▼
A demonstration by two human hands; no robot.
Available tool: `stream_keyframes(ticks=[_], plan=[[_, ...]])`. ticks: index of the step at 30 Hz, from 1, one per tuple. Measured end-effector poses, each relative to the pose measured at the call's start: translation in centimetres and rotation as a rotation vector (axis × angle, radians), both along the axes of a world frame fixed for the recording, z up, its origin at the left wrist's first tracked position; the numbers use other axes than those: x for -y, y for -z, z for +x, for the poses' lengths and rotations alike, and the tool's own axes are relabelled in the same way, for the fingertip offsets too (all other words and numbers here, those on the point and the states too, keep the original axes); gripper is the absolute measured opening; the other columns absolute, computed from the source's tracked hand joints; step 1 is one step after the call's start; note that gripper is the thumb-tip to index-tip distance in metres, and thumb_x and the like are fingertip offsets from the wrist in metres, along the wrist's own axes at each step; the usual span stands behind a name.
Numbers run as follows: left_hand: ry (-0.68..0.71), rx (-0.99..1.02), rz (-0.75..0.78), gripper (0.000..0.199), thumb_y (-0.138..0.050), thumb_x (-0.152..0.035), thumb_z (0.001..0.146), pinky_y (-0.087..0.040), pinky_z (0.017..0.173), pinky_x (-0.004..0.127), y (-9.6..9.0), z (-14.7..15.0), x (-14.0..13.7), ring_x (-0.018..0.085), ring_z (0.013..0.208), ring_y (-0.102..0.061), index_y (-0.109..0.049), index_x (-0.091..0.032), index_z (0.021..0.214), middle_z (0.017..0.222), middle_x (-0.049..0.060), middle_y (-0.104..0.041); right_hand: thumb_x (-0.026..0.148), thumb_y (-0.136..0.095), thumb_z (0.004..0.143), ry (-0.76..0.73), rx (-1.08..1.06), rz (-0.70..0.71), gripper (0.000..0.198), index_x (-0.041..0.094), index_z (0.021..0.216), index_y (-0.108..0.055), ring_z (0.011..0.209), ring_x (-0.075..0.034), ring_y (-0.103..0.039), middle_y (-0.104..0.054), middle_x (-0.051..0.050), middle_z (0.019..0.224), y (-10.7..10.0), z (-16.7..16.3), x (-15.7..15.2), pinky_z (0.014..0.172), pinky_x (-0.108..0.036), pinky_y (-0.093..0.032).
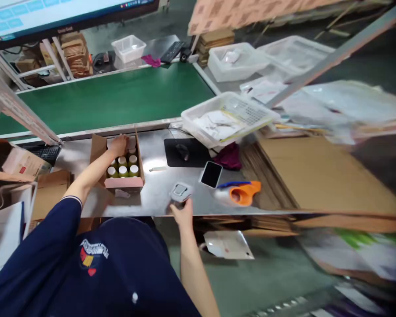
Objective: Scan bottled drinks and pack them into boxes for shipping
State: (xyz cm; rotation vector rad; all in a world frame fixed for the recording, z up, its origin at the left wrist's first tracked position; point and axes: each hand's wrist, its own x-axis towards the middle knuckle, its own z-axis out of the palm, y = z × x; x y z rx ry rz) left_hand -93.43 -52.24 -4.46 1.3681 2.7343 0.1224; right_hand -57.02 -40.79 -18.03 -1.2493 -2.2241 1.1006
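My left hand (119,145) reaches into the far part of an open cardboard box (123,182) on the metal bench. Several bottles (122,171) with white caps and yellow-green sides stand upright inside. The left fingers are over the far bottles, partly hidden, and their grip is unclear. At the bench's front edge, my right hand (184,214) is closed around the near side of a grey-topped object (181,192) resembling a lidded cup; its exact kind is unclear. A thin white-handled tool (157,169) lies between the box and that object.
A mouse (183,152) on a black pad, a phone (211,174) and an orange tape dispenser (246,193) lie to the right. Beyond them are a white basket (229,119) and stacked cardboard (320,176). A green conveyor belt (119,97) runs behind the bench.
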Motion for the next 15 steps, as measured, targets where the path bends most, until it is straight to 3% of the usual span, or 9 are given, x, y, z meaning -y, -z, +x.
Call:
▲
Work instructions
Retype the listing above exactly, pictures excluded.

Exercise answer
A demonstration by two human hands; no robot.
Available tool: `stream_keyframes(ticks=[_], plan=[[_, ...]])`. ticks: index of the step at 30 Hz, from 1, one per tuple. Measured end-effector poses, each relative to the pose measured at the call's start: translation in centimetres and rotation as a rotation vector (axis × angle, radians), both along the axes of a world frame fixed for the recording, z up, its origin at the left wrist's first tracked position; the numbers use other axes than those: x for -y, y for -z, z for +x, for the poses' lengths and rotations alike, and the tool's own axes are relabelled in the same way, for the fingertip offsets too (all other words and numbers here, those on the point and the states too, keep the original axes); gripper is the absolute measured opening; the other columns absolute, computed from the source's tracked hand joints; step 1 is one step after the call's start; note that gripper is the thumb-tip to index-tip distance in metres, and thumb_x and the like are fingertip offsets from the wrist in metres, along the wrist's own axes at each step; the usual span stands behind a name.
Numbers run as follows: left_hand: ry (-0.68..0.71), rx (-0.99..1.02), rz (-0.75..0.78), gripper (0.000..0.199), thumb_y (-0.138..0.050), thumb_x (-0.152..0.035), thumb_z (0.001..0.146), pinky_y (-0.087..0.040), pinky_z (0.017..0.173), pinky_x (-0.004..0.127), y (-9.6..9.0), z (-14.7..15.0), x (-14.0..13.7), ring_x (-0.018..0.085), ring_z (0.013..0.208), ring_y (-0.102..0.061), index_y (-0.109..0.049), index_x (-0.091..0.032), index_z (0.021..0.214), middle_z (0.017..0.222), middle_x (-0.049..0.060), middle_y (-0.104..0.041); right_hand: thumb_x (-0.026..0.148), thumb_y (-0.136..0.095), thumb_z (0.004..0.143), ry (-0.76..0.73), rx (-1.08..1.06), rz (-0.70..0.71), gripper (0.000..0.198), index_x (-0.041..0.094), index_z (0.021..0.216), index_y (-0.108..0.055), ring_z (0.011..0.209), ring_x (-0.075..0.034), ring_y (-0.103..0.039), middle_y (-0.104..0.054), middle_x (-0.051..0.050), middle_z (0.019..0.224), y (-10.7..10.0), z (-16.7..16.3), x (-15.7..15.2), pinky_z (0.014..0.172), pinky_x (-0.108..0.036), pinky_y (-0.093..0.032).
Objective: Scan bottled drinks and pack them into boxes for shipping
State: (xyz cm; rotation vector rad; all in a world frame fixed for the recording, z up, its origin at the left wrist's first tracked position; point and axes: each hand's wrist, its own x-axis towards the middle knuckle, its own z-axis out of the palm, y = z × x; x y z rx ry rz) left_hand -93.43 -52.24 -4.46 1.3681 2.7343 0.1224; right_hand -57.02 -40.79 -18.03 -1.2493 -2.2241 1.1006
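My left hand (119,145) reaches into the far part of an open cardboard box (123,182) on the metal bench. Several bottles (122,171) with white caps and yellow-green sides stand upright inside. The left fingers are over the far bottles, partly hidden, and their grip is unclear. At the bench's front edge, my right hand (184,214) is closed around the near side of a grey-topped object (181,192) resembling a lidded cup; its exact kind is unclear. A thin white-handled tool (157,169) lies between the box and that object.
A mouse (183,152) on a black pad, a phone (211,174) and an orange tape dispenser (246,193) lie to the right. Beyond them are a white basket (229,119) and stacked cardboard (320,176). A green conveyor belt (119,97) runs behind the bench.
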Motion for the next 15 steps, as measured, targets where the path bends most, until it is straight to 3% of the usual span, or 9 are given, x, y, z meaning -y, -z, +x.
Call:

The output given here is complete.